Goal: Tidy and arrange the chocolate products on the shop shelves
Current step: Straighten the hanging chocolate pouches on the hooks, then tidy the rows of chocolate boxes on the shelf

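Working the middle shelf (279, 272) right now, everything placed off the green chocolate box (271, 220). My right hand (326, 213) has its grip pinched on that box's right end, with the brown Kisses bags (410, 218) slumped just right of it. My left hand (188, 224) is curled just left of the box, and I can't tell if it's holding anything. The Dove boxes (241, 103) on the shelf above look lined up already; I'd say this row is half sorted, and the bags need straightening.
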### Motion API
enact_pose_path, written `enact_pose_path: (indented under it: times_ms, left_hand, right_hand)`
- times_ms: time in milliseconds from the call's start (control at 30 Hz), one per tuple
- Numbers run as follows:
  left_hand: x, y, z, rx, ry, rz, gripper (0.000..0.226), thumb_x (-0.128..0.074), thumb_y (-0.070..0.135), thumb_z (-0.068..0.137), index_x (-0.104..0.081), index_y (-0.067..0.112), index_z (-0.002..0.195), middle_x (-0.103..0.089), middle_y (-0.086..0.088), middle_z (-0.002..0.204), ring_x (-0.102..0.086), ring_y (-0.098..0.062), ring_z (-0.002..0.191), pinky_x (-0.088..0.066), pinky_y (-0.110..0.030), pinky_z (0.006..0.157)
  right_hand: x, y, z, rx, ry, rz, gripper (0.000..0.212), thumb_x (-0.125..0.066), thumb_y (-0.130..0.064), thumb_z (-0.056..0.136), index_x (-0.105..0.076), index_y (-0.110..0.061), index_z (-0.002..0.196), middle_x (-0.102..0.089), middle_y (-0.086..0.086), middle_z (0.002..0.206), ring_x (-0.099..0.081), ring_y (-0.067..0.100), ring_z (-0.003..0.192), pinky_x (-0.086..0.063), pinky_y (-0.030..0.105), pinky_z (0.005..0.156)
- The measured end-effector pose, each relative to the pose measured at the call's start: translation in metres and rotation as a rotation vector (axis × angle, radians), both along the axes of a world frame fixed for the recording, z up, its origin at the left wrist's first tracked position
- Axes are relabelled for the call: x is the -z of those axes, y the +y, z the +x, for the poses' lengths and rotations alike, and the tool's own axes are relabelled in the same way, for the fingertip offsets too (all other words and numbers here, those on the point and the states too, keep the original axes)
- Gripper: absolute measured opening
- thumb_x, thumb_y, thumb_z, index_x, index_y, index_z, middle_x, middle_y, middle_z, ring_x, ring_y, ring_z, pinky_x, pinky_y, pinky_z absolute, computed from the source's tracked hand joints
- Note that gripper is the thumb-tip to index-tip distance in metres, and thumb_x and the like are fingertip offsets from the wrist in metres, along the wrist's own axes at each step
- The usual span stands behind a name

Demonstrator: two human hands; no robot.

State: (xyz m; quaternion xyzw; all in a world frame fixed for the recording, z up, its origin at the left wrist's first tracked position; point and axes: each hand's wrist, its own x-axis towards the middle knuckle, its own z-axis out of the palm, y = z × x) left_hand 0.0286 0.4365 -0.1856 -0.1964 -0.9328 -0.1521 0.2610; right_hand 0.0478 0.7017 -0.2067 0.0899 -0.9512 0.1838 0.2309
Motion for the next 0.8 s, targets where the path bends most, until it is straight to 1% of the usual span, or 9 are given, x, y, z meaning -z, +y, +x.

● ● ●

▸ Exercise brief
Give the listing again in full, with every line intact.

▸ Written response
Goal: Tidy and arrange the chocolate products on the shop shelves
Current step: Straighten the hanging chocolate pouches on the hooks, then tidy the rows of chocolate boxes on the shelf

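Working the middle shelf (279, 272) right now, everything placed off the green chocolate box (271, 220). My right hand (326, 213) has its grip pinched on that box's right end, with the brown Kisses bags (410, 218) slumped just right of it. My left hand (188, 224) is curled just left of the box, and I can't tell if it's holding anything. The Dove boxes (241, 103) on the shelf above look lined up already; I'd say this row is half sorted, and the bags need straightening.
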### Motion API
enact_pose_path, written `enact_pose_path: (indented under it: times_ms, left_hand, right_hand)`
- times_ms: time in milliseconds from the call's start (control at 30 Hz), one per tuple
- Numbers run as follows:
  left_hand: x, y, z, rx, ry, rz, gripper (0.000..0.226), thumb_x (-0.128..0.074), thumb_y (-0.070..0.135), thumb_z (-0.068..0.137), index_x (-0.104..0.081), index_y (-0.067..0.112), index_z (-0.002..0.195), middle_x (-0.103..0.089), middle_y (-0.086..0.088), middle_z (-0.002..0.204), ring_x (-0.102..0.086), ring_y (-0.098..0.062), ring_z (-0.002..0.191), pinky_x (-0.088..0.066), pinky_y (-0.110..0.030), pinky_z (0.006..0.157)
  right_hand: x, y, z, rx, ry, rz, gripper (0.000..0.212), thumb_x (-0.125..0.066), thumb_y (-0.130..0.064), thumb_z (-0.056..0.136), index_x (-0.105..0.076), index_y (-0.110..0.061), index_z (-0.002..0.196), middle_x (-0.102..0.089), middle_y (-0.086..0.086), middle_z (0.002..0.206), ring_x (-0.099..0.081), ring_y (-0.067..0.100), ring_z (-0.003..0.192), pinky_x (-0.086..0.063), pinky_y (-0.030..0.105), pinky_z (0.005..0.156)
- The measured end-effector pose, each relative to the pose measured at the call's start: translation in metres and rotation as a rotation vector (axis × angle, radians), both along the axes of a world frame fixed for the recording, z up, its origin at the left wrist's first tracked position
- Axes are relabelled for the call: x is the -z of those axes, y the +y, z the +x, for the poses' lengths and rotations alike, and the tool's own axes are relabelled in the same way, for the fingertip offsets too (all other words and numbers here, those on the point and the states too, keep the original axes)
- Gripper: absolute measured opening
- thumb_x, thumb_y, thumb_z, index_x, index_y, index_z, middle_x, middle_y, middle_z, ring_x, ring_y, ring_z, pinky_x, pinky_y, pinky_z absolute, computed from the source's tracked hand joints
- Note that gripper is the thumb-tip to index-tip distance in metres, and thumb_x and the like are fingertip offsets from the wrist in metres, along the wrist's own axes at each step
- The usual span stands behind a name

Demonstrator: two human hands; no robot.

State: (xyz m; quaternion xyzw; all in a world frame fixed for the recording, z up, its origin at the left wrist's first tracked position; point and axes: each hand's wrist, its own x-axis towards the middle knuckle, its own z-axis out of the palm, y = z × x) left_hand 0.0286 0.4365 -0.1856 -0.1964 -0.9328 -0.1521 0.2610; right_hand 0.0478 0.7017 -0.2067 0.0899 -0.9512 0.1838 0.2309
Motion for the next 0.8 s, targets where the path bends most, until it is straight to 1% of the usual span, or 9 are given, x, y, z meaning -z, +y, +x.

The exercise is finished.